Review Femina – Perlas y Conchas
The vast creativity of Argentine musicians has kept them as frontrunners of the Latin American musical avant-garde, noticeably so in the face of the prevailing Latin-pop wave. Their imperishable curiosity has motored recent artists on an inquiry amongst a rare blend of sounds; where rap meets cumbia, chacarera meet electronic beats, and finally where Iggy Pop meets Femina.
Argentine femme trio, Femina, released their third album Perlas y Conchas this year. The album was produced by Quantic (aka Will Holand) and is the debut album from his New York-based studio, Selva Studio.
Though Femina’s aesthetic tampers with different genres, Perlas y Conchas finds a natural and organic milieu in a new sound that marks a shift from their previous acoustic and folk-centered aesthetic towards a digital canvas. Lyrical rhymes, shimmering harmonies, acoustic strings crackling and percussion merging with vibrant samples and synthetic melodies, with previous folk, cumbia and rap influences seeping into the mix, but never taking the spotlight. The end result is an arcane fantasy, an unpolluted world governed by three mystical women.

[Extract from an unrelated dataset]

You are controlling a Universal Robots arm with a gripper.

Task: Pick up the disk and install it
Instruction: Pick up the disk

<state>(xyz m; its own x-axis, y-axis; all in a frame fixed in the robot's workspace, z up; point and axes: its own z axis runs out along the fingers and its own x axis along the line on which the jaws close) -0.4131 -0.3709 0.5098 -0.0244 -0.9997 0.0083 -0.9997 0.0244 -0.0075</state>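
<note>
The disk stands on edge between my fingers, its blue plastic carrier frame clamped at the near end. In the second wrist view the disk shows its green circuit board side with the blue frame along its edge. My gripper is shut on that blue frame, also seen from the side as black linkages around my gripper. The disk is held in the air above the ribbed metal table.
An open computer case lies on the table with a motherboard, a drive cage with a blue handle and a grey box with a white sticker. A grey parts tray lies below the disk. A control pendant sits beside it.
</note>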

Besides the clear femme-empowering title (Concha in Argentina is jargon for female genitalia), the album is an artistic piece with feminist engraving at first sight. Its cover depicts appropriations of the Venus of Milo, three Venus-like sisters posing in a deserted planet. The rest of the art pieces released with Perlas y Conchas’s singles signal, both in concept and imagery, renaissance and tarot art.
Opening track “Brillando” states “United we exist” right from the off. The beat is tapped on the cajón peruano and the vocal harmonies take the listener into a lake in the skies. The lyrics speak of purity and deep cleansing of the aura through an open dialogue. A confession of love? Maybe or maybe conclusions after an old pain has vanished.
Further along on the album comes “Agradezco”, a slow-paced bolero-like intro unfolds to reveal scratched tones of a shy guitar. Samples meshing with an underlying harmony overlap each other like a layered cake; a treat for listeners’ imaginations. Soft yet visceral rapping echoes a cracking sensuality. Then comes, the star collaboration of the album “Resist”. A place unlocked by a chorus of celestial creatures singing to the sound of clear and sugary waters. Iggy Pop’s voice is that of an enchanter who speaks to us earthlings with teachings of the path rather than the end goal.
On “Palpita y Goza”, percussion plays along with sampled beats that gently scratch the trio’s harmonies. “Arriba” evokes a careless swagger, bouncing up and down over a cumbia-delayed guitar riff and bass line. A song with an ego tamed by smooth brass, fitting elegant urban apparel. Fans will closely sense Quantic’s fingerprints on that one. On “Plumas” the image of a pastel-colored dragon with rainbow-feathered wings arises as it raps around hips and tames listeners into an ephemeral party.